Scan the entries below for the string "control" and copy every line where it turns up.

::: Data for analysis

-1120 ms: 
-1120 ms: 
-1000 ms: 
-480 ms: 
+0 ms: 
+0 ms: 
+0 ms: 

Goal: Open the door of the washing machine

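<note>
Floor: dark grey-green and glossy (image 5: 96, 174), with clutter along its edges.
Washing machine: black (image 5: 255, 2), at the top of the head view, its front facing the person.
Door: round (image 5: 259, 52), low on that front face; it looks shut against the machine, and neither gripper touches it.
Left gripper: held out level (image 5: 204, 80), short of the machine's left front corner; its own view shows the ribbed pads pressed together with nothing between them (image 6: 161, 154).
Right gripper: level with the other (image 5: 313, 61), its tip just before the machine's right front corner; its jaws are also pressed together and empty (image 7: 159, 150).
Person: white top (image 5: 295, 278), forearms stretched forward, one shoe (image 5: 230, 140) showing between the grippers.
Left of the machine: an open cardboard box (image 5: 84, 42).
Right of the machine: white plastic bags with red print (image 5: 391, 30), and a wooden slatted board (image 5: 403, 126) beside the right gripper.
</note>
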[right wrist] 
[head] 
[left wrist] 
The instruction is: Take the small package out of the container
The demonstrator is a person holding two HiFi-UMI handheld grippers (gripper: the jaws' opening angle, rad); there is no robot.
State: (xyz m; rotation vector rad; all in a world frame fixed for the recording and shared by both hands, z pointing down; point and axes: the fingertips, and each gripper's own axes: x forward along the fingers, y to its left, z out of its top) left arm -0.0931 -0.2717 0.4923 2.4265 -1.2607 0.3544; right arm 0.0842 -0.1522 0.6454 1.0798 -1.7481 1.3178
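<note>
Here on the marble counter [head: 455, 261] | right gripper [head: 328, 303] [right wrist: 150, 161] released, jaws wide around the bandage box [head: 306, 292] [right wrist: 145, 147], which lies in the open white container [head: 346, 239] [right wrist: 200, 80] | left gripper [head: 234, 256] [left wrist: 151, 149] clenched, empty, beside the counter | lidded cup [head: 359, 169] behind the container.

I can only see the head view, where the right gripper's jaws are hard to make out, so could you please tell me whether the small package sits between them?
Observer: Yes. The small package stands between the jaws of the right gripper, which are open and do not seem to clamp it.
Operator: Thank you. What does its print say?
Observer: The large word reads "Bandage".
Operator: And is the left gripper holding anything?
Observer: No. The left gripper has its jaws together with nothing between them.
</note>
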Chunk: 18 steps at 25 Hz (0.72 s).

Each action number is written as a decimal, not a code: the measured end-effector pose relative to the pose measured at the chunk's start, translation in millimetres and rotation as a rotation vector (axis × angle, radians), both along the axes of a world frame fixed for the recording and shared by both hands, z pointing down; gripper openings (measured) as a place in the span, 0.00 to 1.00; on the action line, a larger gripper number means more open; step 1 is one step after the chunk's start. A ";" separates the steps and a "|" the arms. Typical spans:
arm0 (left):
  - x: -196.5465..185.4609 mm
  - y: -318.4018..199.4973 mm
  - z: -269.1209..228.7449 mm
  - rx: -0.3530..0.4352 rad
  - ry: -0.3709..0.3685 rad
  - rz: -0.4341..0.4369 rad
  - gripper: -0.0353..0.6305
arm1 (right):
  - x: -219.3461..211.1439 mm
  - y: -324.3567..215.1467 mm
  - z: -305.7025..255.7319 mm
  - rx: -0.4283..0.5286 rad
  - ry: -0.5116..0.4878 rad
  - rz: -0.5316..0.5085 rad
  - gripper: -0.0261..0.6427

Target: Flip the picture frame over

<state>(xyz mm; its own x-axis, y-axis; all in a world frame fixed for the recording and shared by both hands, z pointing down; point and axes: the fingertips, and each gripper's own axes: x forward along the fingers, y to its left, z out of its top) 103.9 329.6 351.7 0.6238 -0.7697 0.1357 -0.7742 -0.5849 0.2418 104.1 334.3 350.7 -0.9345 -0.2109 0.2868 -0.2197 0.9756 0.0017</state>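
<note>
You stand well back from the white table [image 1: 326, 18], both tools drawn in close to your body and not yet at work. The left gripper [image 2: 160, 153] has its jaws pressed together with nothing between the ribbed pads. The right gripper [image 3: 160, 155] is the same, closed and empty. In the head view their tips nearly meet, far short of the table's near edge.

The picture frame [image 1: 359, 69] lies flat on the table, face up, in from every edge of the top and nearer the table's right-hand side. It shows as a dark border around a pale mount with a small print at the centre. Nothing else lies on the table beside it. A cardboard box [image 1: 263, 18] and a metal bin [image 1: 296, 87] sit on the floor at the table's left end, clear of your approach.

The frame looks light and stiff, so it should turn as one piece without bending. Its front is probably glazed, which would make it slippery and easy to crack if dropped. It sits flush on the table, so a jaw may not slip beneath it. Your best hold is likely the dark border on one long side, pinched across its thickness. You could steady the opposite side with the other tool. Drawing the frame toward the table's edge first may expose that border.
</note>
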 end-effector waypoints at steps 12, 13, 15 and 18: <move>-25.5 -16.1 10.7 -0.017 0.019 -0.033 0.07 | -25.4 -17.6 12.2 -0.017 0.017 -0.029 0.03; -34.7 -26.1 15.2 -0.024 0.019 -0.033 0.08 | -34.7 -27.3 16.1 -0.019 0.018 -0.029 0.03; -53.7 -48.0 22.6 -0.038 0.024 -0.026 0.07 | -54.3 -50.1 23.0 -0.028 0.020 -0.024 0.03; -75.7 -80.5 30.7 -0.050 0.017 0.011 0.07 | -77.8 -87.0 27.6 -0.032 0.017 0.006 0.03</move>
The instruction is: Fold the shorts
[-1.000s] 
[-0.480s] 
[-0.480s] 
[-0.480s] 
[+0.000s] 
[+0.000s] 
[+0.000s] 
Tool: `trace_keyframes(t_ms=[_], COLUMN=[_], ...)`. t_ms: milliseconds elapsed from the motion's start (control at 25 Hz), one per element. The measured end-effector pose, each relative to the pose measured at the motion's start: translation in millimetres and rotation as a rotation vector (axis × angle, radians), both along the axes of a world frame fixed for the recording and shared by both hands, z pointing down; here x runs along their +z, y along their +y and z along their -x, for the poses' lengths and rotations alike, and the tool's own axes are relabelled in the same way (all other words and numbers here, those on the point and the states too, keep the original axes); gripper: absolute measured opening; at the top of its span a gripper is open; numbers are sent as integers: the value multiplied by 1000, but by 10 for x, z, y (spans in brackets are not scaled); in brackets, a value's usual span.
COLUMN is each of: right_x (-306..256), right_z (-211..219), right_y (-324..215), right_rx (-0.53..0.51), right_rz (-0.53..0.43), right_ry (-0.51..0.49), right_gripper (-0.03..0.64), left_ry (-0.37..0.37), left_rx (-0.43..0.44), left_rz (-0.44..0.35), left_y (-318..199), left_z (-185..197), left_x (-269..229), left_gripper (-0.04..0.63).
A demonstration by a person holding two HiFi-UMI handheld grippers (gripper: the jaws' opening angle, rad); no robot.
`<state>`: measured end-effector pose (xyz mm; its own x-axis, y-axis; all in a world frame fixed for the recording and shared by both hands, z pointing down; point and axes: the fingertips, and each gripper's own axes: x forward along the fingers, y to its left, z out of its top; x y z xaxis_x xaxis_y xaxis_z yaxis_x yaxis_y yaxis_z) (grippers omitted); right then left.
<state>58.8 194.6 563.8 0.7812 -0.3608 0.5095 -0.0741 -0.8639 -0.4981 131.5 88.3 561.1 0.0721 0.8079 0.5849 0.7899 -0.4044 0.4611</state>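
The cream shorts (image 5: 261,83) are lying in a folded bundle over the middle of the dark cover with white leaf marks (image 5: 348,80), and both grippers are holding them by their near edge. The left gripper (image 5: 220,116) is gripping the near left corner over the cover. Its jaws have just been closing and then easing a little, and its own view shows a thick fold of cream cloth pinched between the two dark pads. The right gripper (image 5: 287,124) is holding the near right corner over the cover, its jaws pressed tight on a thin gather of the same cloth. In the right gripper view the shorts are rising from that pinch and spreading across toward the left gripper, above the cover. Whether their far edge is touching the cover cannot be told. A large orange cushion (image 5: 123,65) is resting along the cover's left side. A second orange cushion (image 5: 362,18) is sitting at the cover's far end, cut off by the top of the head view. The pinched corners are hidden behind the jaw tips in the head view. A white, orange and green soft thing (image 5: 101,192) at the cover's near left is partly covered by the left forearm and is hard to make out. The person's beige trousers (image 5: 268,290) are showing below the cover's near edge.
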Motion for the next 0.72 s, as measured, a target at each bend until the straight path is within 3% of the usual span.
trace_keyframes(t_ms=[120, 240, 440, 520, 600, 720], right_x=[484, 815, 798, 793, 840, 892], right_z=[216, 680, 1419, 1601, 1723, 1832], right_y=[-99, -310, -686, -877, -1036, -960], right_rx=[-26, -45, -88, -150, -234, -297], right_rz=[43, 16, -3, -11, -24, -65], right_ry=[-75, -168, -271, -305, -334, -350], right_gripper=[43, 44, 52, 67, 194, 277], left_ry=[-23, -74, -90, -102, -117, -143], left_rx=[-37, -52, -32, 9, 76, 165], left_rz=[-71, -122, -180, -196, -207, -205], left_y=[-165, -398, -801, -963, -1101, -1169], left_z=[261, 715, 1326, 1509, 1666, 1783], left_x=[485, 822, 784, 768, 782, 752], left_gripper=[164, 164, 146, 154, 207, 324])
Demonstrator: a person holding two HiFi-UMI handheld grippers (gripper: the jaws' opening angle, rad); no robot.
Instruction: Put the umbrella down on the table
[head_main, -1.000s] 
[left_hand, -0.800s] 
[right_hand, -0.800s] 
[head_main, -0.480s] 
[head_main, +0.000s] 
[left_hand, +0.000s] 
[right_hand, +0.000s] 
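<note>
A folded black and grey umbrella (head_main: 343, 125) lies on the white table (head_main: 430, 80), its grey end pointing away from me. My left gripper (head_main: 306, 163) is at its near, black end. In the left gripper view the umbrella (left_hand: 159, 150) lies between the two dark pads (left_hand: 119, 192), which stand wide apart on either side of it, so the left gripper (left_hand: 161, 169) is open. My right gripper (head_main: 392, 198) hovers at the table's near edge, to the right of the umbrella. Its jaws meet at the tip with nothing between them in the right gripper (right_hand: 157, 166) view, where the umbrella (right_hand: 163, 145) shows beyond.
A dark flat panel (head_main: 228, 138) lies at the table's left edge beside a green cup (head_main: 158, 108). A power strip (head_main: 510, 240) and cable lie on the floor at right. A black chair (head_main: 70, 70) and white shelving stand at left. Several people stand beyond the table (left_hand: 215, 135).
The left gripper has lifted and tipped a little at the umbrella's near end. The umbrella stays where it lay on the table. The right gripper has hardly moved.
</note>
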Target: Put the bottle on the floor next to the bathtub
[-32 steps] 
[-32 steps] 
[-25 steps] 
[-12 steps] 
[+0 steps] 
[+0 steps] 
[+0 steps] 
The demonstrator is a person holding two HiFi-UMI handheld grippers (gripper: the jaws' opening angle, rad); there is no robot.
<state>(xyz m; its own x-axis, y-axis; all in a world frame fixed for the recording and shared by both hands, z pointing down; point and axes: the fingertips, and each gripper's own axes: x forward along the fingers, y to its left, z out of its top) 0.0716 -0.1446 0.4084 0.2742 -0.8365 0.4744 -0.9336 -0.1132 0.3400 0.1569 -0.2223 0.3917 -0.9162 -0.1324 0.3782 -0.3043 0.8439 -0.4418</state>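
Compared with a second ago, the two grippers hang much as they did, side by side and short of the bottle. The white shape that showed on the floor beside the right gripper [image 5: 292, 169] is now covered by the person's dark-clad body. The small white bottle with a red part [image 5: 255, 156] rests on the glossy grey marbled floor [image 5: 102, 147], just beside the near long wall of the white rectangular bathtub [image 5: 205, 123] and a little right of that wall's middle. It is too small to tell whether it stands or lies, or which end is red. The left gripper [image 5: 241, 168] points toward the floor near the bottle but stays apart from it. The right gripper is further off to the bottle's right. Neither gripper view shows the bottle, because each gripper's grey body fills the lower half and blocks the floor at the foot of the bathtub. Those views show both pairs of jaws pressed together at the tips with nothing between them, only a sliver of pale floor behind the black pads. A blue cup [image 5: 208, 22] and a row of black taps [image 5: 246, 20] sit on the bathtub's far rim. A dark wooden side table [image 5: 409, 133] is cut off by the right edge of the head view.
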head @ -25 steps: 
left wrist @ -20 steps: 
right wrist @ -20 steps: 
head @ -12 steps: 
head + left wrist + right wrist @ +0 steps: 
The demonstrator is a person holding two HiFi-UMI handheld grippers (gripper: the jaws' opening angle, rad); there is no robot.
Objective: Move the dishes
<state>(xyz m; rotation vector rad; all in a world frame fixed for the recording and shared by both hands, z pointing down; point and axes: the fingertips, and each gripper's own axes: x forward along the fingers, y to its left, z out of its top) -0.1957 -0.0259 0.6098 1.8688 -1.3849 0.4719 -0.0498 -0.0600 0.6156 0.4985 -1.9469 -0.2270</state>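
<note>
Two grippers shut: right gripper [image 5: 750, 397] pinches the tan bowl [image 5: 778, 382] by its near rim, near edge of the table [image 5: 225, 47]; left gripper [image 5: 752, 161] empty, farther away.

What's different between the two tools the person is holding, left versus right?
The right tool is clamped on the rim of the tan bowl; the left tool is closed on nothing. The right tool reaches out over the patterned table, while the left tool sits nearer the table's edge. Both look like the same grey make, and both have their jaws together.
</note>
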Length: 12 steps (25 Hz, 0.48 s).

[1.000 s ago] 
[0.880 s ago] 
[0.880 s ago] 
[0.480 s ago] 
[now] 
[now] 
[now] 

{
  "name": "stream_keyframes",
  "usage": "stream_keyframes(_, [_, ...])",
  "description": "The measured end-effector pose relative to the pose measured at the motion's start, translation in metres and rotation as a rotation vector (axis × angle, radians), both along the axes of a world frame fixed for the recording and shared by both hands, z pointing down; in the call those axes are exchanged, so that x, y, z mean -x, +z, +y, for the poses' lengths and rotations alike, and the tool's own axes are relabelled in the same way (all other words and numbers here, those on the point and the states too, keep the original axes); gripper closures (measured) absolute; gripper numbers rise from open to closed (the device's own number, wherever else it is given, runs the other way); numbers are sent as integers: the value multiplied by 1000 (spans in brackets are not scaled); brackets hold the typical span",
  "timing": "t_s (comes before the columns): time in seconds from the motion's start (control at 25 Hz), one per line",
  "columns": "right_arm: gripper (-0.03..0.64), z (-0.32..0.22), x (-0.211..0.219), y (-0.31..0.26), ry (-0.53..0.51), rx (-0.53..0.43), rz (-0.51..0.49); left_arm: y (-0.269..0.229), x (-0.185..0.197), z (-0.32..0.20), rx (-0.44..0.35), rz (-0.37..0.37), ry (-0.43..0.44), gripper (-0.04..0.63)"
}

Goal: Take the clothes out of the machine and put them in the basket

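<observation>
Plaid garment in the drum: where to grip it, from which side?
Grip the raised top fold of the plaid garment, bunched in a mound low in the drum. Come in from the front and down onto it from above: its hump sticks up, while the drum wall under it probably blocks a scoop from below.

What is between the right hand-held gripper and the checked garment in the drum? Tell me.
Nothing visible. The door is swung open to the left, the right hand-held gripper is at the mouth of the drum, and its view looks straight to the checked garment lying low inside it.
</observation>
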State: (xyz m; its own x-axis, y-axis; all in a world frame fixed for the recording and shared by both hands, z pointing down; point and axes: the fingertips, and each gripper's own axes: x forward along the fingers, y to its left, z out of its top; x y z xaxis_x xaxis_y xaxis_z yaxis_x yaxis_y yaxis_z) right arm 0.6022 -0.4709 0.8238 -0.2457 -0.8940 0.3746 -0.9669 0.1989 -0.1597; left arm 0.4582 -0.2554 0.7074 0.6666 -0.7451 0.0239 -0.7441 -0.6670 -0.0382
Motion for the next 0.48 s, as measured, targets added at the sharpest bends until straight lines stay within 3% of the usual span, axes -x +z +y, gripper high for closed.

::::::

▶ [Exercise solution]:
Tool: `trace_keyframes(t_ms=[_], COLUMN=[_], ...)`. t_ms: milliseconds elapsed from the motion's start (control at 25 Hz), one per element. The measured end-effector pose, each relative to the pose measured at the motion's start: translation in millimetres and rotation as a rotation vector (axis × angle, radians), both along the axes of a world frame fixed for the recording and shared by both hands, z pointing down; here x runs along their +z, y along their +y and z along their -x, for the poses' lengths and rotations alike, and the tool's own axes are relabelled in the same way (all other words and numbers here, those on the point and the states too, keep the original axes); gripper: absolute measured opening; at the top of its span a gripper is open; numbers are sent as integers: the value multiplied by 1000, but by 10 for x, z, y (spans in brackets are not scaled); in brackets, a value's usual span.
  "timing": "t_s (comes before the columns): time in seconds from the motion's start (control at 25 Hz), one per line",

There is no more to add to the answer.